Solve the Quadratic Equation: Find x in 4x^2 + 9x - 5 = 7 - 4x

Let's solve the equation $4x^2 + 9x - 5 = 7 - 4x$ step by step:

• Step 1: Move all terms to one side to form a standard quadratic equation.

We begin by subtracting $7$ and adding $4x$ to both sides of the given equation:

$4x^2 + 9x - 5 - 7 + 4x = 0$

Combining like terms, we get:

$4x^2 + 13x - 12 = 0$

• Step 2: Identify the coefficients $a$, $b$, and $c$ in the quadratic equation $4x^2 + 13x - 12 = 0$.

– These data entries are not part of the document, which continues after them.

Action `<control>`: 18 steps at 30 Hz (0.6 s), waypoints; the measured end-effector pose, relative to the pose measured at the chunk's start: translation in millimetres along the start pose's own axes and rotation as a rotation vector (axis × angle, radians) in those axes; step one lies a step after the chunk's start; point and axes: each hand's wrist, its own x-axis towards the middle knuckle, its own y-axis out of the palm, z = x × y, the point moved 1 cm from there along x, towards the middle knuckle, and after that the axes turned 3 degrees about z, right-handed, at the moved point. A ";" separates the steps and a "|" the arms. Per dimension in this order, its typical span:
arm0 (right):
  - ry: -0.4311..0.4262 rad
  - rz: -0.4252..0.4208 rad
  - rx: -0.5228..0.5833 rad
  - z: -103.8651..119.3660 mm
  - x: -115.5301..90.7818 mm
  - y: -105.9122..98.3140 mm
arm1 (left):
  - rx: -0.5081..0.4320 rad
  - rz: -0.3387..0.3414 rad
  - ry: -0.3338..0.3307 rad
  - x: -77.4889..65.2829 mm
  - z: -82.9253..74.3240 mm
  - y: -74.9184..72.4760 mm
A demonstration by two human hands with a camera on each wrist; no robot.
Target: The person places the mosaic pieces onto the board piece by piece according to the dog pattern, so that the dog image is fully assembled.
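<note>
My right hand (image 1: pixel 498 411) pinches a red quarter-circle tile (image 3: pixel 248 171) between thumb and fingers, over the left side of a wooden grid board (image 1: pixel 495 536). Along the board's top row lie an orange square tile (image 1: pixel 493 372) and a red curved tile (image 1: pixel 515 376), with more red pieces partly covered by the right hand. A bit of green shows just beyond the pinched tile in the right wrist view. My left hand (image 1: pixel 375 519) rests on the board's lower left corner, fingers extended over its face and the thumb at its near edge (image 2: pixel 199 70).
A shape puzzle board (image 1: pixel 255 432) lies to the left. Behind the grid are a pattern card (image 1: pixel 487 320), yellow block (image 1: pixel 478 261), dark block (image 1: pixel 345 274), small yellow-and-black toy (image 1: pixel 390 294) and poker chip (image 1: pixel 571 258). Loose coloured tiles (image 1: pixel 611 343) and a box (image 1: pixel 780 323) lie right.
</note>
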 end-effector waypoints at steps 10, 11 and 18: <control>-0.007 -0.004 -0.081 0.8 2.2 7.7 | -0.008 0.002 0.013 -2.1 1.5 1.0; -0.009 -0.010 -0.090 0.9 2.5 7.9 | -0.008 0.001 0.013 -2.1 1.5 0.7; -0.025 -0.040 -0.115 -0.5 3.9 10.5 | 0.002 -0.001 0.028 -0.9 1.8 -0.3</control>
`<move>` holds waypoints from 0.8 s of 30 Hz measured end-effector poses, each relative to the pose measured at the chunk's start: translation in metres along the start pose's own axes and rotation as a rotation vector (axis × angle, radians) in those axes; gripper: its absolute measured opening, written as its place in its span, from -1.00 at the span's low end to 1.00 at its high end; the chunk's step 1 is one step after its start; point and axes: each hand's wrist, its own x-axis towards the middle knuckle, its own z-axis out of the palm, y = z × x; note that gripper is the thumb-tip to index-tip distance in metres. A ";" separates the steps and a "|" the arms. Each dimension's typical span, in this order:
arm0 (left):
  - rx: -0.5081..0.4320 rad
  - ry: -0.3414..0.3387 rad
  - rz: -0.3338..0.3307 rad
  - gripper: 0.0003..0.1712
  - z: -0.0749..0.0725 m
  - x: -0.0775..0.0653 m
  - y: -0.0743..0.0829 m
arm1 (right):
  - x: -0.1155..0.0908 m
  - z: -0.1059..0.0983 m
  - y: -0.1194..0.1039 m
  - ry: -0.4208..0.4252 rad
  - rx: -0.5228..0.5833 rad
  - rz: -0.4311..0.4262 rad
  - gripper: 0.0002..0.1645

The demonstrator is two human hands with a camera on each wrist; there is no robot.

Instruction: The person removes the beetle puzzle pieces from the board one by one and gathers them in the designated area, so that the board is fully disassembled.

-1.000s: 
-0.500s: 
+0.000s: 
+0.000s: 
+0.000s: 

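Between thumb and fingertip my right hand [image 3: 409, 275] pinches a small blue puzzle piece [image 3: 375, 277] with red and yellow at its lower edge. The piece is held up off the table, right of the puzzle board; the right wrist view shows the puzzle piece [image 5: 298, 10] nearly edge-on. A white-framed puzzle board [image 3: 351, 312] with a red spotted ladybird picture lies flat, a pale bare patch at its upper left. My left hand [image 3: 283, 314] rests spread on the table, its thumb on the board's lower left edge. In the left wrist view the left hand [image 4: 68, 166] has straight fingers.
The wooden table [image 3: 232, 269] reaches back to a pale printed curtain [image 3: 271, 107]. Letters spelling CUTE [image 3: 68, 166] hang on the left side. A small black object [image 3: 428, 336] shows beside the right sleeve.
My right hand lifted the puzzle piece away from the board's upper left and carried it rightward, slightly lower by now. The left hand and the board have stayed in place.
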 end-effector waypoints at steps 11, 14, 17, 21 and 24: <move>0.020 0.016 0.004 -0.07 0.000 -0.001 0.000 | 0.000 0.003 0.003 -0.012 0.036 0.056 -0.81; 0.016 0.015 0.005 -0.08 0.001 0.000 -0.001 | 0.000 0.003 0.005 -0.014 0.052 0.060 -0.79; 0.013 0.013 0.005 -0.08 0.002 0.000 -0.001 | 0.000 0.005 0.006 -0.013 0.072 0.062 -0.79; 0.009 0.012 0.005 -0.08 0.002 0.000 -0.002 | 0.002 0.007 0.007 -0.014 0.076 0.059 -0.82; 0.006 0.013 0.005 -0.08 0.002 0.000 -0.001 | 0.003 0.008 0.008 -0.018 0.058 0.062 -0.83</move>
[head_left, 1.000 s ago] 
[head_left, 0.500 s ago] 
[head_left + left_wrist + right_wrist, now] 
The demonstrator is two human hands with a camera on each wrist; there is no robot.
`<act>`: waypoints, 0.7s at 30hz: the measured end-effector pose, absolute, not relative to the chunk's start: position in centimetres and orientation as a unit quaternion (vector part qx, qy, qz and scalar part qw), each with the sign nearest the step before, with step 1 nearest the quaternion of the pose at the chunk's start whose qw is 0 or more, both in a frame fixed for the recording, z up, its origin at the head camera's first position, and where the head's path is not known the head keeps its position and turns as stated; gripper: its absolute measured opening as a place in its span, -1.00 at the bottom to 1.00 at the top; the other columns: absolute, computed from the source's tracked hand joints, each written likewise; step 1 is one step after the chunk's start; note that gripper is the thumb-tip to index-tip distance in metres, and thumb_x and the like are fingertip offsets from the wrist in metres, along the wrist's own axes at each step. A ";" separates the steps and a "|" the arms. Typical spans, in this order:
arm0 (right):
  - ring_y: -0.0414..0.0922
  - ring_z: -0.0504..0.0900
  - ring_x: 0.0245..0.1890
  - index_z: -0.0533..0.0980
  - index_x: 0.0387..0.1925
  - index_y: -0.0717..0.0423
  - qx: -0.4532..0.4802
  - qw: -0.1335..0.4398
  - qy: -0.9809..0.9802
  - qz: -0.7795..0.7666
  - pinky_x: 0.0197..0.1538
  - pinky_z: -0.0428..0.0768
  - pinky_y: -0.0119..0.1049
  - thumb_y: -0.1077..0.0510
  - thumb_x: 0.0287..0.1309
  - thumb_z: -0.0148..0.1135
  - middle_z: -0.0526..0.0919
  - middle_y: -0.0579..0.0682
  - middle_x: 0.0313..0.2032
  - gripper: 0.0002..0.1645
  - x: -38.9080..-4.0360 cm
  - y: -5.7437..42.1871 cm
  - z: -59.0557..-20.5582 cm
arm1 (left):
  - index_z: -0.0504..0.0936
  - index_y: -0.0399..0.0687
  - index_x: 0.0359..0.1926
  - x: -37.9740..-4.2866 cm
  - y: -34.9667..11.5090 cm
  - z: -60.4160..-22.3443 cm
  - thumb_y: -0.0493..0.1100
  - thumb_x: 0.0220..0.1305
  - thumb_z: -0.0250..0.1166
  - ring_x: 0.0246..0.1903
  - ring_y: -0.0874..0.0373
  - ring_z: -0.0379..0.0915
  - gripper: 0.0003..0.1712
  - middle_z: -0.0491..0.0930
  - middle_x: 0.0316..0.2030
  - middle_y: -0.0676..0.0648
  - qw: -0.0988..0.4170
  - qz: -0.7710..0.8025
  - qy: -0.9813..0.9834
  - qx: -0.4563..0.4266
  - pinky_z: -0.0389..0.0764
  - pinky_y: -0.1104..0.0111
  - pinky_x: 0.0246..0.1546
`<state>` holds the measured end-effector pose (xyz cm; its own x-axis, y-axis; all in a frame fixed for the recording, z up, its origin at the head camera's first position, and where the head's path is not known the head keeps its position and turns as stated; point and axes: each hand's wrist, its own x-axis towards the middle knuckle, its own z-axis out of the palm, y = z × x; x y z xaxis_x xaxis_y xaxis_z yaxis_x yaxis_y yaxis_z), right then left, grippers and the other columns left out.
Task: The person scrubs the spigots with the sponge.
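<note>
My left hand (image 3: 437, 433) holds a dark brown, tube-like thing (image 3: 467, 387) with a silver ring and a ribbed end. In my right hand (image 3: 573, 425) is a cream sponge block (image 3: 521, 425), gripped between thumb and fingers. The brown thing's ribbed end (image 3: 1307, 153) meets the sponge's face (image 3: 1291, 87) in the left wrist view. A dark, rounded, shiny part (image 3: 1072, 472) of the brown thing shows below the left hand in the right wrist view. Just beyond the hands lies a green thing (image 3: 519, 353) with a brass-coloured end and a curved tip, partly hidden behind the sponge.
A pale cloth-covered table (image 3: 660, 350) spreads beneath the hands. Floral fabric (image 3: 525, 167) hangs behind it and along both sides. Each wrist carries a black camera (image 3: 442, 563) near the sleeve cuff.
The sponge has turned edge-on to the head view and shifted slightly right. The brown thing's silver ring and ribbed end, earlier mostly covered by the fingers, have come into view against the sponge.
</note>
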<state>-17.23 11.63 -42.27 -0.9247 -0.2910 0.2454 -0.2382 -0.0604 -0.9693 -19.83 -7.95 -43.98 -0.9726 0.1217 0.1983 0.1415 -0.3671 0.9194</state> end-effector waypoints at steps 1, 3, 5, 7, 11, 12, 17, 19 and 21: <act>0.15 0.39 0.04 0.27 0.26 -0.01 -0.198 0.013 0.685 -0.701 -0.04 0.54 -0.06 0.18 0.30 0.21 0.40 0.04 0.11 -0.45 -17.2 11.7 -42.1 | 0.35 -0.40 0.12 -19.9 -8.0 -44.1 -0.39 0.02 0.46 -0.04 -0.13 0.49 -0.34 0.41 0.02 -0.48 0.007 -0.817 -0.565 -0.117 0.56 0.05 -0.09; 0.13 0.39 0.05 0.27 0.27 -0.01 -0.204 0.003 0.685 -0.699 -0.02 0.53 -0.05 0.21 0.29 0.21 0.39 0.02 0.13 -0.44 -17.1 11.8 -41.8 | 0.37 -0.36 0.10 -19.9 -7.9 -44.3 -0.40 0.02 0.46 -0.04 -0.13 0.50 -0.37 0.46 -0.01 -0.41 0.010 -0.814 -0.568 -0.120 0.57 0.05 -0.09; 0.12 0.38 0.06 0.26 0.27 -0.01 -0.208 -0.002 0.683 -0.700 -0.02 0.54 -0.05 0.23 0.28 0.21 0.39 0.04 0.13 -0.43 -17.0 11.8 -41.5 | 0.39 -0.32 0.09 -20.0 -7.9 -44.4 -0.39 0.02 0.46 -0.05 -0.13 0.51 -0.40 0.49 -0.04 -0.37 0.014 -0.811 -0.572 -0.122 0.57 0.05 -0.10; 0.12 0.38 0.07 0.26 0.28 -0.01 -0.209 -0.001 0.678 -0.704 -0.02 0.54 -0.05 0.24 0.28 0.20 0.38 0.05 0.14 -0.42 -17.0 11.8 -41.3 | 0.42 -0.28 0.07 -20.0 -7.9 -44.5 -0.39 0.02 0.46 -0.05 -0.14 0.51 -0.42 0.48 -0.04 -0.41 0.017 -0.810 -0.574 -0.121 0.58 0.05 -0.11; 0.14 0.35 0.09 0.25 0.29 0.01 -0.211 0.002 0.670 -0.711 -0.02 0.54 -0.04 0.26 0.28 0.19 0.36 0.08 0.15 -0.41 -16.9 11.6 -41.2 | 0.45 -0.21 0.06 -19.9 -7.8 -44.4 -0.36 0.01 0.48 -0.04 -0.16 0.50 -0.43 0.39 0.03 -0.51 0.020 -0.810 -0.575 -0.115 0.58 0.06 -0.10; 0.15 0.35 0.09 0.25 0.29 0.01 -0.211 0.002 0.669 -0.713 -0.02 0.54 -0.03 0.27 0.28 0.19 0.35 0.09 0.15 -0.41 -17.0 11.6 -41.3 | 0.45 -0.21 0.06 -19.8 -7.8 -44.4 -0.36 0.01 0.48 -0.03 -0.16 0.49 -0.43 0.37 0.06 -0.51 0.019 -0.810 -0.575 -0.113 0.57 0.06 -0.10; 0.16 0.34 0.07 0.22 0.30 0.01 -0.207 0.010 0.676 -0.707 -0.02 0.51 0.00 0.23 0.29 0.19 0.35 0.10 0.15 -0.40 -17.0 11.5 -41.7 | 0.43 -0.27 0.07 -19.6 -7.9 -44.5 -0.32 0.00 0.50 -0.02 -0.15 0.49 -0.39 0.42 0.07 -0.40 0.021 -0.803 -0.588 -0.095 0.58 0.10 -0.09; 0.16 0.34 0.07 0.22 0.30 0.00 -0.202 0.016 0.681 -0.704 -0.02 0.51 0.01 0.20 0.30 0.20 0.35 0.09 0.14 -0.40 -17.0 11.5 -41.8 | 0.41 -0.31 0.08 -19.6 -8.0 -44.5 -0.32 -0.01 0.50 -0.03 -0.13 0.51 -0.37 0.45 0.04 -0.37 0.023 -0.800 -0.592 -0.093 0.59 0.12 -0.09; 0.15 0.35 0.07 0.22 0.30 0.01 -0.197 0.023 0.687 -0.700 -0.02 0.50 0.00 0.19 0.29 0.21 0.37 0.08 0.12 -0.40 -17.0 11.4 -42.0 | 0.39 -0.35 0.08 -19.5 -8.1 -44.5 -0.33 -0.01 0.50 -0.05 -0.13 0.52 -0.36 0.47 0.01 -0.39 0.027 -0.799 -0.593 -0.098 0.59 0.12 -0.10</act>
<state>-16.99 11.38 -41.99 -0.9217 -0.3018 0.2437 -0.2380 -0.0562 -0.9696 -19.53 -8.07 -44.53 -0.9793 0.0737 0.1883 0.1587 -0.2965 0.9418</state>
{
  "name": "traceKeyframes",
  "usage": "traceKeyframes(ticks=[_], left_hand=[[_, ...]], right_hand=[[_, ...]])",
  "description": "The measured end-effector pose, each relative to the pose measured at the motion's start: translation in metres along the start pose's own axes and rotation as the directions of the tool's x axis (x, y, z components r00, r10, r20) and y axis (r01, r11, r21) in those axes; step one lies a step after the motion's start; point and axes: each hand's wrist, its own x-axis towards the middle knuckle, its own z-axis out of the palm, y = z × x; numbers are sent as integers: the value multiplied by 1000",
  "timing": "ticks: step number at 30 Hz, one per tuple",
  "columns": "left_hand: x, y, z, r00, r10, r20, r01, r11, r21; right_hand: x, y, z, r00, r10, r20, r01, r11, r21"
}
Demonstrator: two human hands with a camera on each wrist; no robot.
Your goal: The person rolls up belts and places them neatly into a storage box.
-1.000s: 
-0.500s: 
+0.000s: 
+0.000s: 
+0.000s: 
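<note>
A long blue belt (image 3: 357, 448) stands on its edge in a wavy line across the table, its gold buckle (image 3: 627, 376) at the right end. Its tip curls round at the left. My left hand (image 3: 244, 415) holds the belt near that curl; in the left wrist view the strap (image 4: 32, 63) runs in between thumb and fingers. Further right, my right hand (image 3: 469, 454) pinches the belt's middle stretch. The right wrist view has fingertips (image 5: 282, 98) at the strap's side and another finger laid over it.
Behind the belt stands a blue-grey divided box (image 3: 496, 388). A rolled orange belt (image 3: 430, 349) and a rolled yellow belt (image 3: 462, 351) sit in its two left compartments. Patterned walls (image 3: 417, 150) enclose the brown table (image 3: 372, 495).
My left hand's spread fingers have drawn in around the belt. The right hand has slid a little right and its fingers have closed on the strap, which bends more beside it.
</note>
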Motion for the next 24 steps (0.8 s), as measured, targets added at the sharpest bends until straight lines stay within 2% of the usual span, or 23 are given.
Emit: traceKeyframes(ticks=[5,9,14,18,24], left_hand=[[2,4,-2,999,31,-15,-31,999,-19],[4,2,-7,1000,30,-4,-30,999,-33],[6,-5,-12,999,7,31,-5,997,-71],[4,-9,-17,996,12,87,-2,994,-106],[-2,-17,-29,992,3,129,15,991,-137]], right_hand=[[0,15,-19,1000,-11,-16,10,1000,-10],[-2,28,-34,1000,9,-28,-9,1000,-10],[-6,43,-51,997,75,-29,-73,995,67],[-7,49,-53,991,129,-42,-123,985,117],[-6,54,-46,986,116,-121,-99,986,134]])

Here, $a = 4$, $b = 13$, and $c = -12$.

• Step 3: Apply the quadratic formula:

The quadratic formula is given by $x = \frac{-b \pm \sqrt{b^2 - 4ac}}{2a}$.

Plugging in the values of $a$, $b$, and $c$:

$x = \frac{-13 \pm \sqrt{13^2 - 4 \times 4 \times (-12)}}{2 \times 4}$

$x = \frac{-13 \pm \sqrt{169 + 192}}{8}$

$x = \frac{-13 \pm \sqrt{361}}{8}$

$x = \frac{-13 \pm 19}{8}$

• Step 4: Solve for the possible values of $x$.

We have two solutions:

For the positive case:

$x_1 = \frac{-13 + 19}{8} = \frac{6}{8} = \frac{3}{4}$

For the negative case:

$x_2 = \frac{-13 - 19}{8} = \frac{-32}{8} = -4$

Therefore, the solutions are $x_1 = \frac{3}{4}$ and $x_2 = -4$.